* [What you are asked to do]: Your task is to repeat exactly the lines below between the line holding "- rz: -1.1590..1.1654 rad" and the line holding "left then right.", inclusive, and only those.

* [Exercise data]:
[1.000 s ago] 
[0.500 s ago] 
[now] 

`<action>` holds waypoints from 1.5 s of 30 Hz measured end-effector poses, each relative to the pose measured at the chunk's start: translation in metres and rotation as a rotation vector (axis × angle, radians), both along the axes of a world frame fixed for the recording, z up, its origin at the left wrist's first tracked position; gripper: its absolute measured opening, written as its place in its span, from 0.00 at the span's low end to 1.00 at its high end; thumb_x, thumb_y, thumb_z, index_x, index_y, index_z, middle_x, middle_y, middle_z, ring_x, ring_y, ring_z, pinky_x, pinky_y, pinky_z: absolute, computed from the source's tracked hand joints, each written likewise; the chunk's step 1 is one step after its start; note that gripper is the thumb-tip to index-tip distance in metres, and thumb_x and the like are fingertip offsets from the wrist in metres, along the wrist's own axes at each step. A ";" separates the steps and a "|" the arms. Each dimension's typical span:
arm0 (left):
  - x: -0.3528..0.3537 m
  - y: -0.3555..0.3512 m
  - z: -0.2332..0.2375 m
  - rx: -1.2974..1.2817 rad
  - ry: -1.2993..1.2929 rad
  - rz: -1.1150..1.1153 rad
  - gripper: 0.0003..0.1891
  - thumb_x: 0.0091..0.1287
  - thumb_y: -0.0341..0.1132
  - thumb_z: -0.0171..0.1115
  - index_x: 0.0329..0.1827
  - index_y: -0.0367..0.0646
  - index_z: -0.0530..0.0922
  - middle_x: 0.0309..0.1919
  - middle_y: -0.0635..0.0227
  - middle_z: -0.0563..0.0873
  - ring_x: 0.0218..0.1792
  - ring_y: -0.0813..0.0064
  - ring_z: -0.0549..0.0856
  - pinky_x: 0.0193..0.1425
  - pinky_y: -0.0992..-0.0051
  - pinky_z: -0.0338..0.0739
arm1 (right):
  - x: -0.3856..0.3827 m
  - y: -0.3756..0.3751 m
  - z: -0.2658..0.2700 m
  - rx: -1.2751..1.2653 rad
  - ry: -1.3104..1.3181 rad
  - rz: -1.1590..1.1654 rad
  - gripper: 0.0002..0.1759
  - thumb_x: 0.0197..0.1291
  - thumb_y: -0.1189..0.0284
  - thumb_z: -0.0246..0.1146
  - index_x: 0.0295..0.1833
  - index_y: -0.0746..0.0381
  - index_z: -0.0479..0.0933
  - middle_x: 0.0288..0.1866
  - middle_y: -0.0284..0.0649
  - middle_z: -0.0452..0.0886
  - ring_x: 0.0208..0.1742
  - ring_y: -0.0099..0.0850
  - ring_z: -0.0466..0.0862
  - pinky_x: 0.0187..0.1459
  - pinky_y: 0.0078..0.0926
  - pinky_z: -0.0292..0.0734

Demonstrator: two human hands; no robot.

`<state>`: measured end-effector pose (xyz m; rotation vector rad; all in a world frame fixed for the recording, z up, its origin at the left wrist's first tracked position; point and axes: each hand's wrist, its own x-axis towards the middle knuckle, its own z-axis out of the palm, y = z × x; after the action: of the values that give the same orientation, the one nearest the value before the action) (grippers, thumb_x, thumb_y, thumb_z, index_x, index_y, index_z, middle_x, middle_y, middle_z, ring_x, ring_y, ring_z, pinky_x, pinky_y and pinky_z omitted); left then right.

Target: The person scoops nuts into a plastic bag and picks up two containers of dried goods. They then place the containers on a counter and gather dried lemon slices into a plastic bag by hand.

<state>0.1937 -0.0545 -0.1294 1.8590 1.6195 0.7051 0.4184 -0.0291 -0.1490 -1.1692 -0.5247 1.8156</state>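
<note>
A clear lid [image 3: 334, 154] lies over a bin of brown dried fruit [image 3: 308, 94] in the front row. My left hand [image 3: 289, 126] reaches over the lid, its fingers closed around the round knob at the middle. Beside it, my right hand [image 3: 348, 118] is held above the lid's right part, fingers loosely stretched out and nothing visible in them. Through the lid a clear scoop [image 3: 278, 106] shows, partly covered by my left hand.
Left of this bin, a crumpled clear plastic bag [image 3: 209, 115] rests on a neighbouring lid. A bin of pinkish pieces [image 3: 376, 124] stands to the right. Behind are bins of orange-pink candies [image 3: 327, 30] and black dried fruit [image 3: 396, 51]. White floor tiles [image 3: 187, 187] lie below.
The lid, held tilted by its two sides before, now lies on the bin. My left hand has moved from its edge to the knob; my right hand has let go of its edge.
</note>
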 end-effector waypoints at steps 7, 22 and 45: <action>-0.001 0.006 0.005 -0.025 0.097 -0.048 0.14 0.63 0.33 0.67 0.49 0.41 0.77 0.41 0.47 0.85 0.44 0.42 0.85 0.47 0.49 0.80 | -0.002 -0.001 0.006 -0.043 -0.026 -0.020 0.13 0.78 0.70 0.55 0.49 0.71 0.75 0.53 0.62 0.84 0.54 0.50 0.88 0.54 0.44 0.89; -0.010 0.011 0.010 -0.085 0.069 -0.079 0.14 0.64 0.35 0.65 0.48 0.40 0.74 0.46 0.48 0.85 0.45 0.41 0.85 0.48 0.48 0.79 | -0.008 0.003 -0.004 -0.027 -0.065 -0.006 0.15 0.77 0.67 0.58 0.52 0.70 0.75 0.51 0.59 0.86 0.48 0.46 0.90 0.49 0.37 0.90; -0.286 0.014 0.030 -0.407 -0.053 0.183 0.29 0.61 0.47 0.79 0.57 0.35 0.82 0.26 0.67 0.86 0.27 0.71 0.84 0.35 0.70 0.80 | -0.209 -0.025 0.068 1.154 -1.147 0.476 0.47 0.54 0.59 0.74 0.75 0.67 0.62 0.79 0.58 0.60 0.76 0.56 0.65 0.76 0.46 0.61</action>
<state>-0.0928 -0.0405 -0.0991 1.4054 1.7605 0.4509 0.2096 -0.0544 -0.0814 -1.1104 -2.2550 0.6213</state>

* [Solution to this problem]:
  - rz: -1.1590..1.1654 rad
  - gripper: 0.0002..0.1759
  - thumb_x: 0.0197..0.1291
  - thumb_y: -0.1189..0.0284
  - thumb_z: -0.0246..0.1146
  - index_x: 0.0295..0.1833
  - index_y: -0.0746..0.0381
  - index_z: -0.0479..0.0933
  - middle_x: 0.0288..0.1866
  - middle_y: -0.0284..0.0649
  - middle_z: -0.0452..0.0886
  - ring_x: 0.0208..0.1742
  - ring_y: -0.0099..0.0850
  - ring_z: -0.0466..0.0862
  - pinky_x: 0.0187..0.1459
  - pinky_y: 0.0078..0.0926
  - pinky_z: -0.0292..0.0734

Demonstrator: two human hands; no robot.

`<state>`: measured end-effector pose (xyz m; rotation vector rad; all in a world frame fixed for the recording, z up, its origin at the left wrist's first tracked position; point and axes: each hand's wrist, its own x-axis towards the middle knuckle, its own z-axis out of the palm, y = z × x; after the action: of the values that give the same orientation, the one nearest the value before the action) (grippers, thumb_x, thumb_y, thumb_z, index_x, index_y, index_z, middle_x, middle_y, middle_z, ring_x, ring_y, ring_z, pinky_x, pinky_y and pinky_z omitted); left then right.

The output is finished and nothing more is needed.